What you are asked to do: Once the line containing "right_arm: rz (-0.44" is found in the entries below, restate it and each following line word for word, stopping after the line containing "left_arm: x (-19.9".

[Given records — start]

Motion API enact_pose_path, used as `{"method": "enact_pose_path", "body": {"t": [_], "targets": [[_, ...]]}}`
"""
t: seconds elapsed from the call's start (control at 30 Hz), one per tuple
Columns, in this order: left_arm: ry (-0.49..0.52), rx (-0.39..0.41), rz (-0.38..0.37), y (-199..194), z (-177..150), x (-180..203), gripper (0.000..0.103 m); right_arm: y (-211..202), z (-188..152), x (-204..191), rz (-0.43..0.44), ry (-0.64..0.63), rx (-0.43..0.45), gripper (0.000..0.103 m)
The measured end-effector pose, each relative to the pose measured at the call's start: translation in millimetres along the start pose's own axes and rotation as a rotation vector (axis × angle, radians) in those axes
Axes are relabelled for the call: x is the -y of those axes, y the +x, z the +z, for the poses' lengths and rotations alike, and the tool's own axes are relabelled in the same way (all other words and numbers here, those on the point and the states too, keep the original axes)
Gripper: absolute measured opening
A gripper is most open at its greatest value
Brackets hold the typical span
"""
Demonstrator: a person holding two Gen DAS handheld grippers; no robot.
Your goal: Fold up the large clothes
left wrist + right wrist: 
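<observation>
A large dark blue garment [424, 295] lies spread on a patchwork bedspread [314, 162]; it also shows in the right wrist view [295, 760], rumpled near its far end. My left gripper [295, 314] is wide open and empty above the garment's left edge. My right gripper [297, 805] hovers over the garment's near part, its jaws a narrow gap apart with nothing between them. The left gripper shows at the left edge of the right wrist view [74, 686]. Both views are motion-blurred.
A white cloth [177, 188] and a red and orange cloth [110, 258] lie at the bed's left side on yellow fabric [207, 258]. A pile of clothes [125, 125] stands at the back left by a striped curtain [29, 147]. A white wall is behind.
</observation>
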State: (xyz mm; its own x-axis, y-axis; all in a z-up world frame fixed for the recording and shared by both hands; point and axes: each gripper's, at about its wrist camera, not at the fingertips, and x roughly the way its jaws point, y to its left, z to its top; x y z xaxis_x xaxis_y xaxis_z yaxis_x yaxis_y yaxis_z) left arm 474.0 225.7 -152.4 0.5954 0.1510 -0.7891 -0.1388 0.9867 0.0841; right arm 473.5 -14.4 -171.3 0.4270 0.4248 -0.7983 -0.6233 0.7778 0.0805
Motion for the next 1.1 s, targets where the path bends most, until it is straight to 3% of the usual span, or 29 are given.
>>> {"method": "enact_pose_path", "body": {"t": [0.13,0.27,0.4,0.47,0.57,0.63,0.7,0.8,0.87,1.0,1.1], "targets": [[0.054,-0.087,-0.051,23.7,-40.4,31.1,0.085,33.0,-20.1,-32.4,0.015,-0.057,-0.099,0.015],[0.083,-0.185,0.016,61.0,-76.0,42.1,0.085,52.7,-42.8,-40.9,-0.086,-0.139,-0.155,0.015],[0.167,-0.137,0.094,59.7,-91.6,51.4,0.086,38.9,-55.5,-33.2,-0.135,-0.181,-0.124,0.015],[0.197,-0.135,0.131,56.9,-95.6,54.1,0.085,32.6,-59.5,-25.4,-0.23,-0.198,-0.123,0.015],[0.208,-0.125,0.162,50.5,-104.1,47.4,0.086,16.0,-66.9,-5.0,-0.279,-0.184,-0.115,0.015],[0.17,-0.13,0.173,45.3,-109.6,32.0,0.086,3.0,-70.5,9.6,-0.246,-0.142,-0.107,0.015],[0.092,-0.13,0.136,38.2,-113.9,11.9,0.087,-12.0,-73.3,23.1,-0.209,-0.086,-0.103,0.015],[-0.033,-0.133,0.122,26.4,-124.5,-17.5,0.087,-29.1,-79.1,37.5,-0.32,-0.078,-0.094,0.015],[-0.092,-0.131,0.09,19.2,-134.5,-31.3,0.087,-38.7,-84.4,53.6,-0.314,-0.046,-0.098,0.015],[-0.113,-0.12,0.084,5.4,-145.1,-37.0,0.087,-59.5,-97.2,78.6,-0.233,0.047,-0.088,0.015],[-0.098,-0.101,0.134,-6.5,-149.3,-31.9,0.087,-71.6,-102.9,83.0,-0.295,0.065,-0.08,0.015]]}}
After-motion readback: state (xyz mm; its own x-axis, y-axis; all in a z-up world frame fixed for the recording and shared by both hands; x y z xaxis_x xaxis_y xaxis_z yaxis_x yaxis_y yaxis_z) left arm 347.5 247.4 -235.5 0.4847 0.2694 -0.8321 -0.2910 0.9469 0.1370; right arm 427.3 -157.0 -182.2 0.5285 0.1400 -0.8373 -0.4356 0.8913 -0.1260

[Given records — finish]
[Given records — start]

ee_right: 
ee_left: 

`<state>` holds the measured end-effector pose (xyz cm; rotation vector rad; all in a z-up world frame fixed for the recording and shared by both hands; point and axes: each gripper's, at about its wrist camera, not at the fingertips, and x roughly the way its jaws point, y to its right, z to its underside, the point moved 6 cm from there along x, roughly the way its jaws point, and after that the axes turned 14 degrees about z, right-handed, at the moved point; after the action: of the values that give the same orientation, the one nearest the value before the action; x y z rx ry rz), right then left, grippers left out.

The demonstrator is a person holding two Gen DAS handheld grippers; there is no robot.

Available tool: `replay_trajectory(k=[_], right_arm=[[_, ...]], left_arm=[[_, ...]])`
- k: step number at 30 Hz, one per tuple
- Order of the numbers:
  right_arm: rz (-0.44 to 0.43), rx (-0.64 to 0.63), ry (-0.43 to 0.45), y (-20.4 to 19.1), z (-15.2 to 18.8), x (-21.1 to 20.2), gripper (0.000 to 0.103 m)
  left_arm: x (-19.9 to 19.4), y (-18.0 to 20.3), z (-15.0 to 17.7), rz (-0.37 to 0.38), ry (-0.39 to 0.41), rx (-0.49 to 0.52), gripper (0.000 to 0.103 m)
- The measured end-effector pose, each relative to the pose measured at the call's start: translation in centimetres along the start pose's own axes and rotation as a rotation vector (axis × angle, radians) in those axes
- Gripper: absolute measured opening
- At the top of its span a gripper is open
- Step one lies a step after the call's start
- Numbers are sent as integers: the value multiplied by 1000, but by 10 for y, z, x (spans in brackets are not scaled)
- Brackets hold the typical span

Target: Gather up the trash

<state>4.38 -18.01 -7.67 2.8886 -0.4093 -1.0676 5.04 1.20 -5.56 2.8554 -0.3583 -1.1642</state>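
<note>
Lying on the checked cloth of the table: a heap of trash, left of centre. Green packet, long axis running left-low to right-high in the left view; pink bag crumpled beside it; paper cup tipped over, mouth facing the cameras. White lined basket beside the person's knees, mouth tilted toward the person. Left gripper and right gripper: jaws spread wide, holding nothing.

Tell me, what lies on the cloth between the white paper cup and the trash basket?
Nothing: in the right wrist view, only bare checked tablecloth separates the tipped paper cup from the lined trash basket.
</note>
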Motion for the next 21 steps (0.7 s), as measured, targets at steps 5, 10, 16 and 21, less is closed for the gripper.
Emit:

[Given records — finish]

Task output:
  right_arm: rz (-0.44 to 0.43), rx (-0.64 to 0.63), ry (-0.43 to 0.45), y (-20.4 to 19.1), z (-15.2 to 18.8), x (-21.1 to 20.2), gripper (0.000 to 0.103 m)
  left_arm: x (-19.9 to 19.4), y (-18.0 to 20.3), z (-15.0 to 17.7), rz (-0.37 to 0.38), ry (-0.39 to 0.41), rx (-0.49 to 0.52), gripper (0.000 to 0.103 m)

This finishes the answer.